インターネットを使い、世界中の子どもたちが出会い、伝え合い、つながることができる遊び場「ユニバーサル・プレイグラウンド」を展開しているNPO法人パンゲア*が今年、設立10周年を迎えました。パンゲアの「今」と「これから」について、聞きました。

*パンゲア…ギリシャ語で「すべての陸地」という意味。現在の諸大陸が分裂する前、ひとつの大きな大陸だったという仮説があり、その巨大大陸の名前。

9.11で奇跡的に助かった命 パンゲアの設立のきっかけは、2001年の9・11。ハイジャックされた飛行機に搭乗予定だった森由美子さんと高崎俊之さんは、打ち合わせのスケジュール変更により、搭乗を3日前にキャンセル。命が助かった。

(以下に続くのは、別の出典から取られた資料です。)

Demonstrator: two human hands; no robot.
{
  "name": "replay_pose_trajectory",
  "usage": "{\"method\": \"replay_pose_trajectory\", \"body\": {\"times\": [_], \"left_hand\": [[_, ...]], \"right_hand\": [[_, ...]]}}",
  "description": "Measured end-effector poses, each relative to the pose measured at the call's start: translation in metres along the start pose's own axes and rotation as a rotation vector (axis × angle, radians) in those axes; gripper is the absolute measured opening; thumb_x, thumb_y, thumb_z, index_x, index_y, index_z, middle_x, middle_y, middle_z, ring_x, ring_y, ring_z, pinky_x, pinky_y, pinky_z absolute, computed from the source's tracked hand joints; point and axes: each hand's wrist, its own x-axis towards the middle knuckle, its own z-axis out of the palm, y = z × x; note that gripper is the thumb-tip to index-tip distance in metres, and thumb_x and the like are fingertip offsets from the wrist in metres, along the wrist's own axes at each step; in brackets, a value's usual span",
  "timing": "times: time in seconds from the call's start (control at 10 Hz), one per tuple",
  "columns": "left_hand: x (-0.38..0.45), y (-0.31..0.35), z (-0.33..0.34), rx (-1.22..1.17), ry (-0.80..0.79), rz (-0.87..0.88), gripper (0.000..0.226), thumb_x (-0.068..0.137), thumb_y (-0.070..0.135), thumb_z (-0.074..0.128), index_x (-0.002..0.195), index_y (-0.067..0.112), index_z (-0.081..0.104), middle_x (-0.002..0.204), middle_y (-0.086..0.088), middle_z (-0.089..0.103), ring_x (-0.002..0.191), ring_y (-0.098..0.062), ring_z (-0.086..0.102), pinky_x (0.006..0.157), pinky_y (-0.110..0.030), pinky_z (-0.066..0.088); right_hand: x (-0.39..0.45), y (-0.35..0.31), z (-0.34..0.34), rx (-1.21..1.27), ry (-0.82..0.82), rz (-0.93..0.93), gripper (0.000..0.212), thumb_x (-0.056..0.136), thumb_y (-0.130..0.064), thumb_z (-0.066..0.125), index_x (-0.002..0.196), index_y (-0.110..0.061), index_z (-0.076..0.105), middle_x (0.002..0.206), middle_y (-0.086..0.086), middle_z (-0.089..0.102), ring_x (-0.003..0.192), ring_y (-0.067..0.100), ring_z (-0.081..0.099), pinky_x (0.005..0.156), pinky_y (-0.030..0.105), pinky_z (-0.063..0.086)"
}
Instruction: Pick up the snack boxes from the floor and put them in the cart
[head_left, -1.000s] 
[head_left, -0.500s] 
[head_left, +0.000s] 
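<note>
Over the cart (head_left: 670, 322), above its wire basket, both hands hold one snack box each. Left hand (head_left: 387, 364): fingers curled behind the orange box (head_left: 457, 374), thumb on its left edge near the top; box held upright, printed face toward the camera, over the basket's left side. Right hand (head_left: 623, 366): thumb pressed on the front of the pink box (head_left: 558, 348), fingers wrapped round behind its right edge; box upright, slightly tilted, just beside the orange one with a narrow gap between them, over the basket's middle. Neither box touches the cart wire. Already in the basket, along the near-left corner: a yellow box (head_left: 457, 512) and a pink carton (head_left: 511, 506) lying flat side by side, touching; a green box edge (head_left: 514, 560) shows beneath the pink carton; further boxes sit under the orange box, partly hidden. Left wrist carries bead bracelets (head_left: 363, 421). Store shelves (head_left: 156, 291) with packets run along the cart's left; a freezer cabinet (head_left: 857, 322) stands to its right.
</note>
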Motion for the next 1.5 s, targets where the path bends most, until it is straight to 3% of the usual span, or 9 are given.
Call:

「その後のアラブ諸国やイスラム諸国への人びとの反応や差別を見て、違う文化や慣習へ心を開けるようになるために、何かしなければと思ったのです」と森さんは語る。

2003年、森さんは高崎さんと共に最先端のコンピューター技術を駆使して、世界各国の子どもたちがつながる場を提供しようと、パンゲアを設立(本誌2006年11月号でも紹介)、当時のオーストリア、ケニア、日本、韓国に、その後マレーシアも加わり、設立10年目を迎えた現在、5カ国9拠点に広がった。
小学3年生から中学3年生の子どもたちが月に1~2度集まり、パンゲアネットというインターネット上の空間を利用して、国内外の拠点の子どもたちとクイズや自己紹介などを通してコミュニケーションをとる活動をしている。今年の3月までの延べ参加人数は約6500人。ファシリテーターなど、ボランティアで活動する人は147人にのぼる。

言葉が分からなくても通じ合える

「言葉が分からなくても、他の国の友達を身近に感じられるようになった」(小6女子)、「韓国のこどもも、私たちと考えることが同じなんだとおもてうれしくなる」(小6女子)、「最初はどんなところかどきどきしたけれど、スタッフもよい方で、いろいろな人とも交流ができて、たのしいことばかり」(小4男子、以上日本)など、参加者からは周りの仲間や、海外の仲間のことを意識できるようになったという感想が聞かれる。

パンゲアを巣だった子どもの中には、高校時代に自治体の募集を見て、中国やスペインに留学した子どももいる。「留学というと、英語圏を考えることが多いと思いますが、パンゲアで、最初は言葉がわからなくても考えを伝え合うことはできるという経験をしているから、中国やスペインを選んだのかもしれません」と森さん。

みんな一緒に生きていくためには パンゲアの活動を知ったパリのユネスコ本部から、パレスチアとイスラエルでパンゲアの活動ができないか」ともちかけられたが、森さんは反論した。「大人が作為的にその二国間だけで何かをしようとしても、うまくいかないと思います。各国の子どもたちの交流の中にイスラエルとパレスチナや、日中韓がたまたまある、というほうが理想的。“あの国”と大人が特定するのではなく、子ども自身がいろいろな国の子と交流することで、どこかの国だけを特別視して嫌う、というようなことはしなくなると思います。」

そうした意味からも、今後、今ある拠点を中心に、その国の近隣諸国を巻き込んで、まずは地域がつながり、それが集まって世界がつながっていけるような環境をつくりたいという構想がある。森さんは言う。「相手の国を好きになりなさい、とは言いません。社会には、そして世界にはいろいろな人たちがいるけれど、みんなが一緒に生きていくためにはどうすればいいか、子どもたちが考えるきっかけを持てれば、それが平和にもつながっていくのではと思っています。」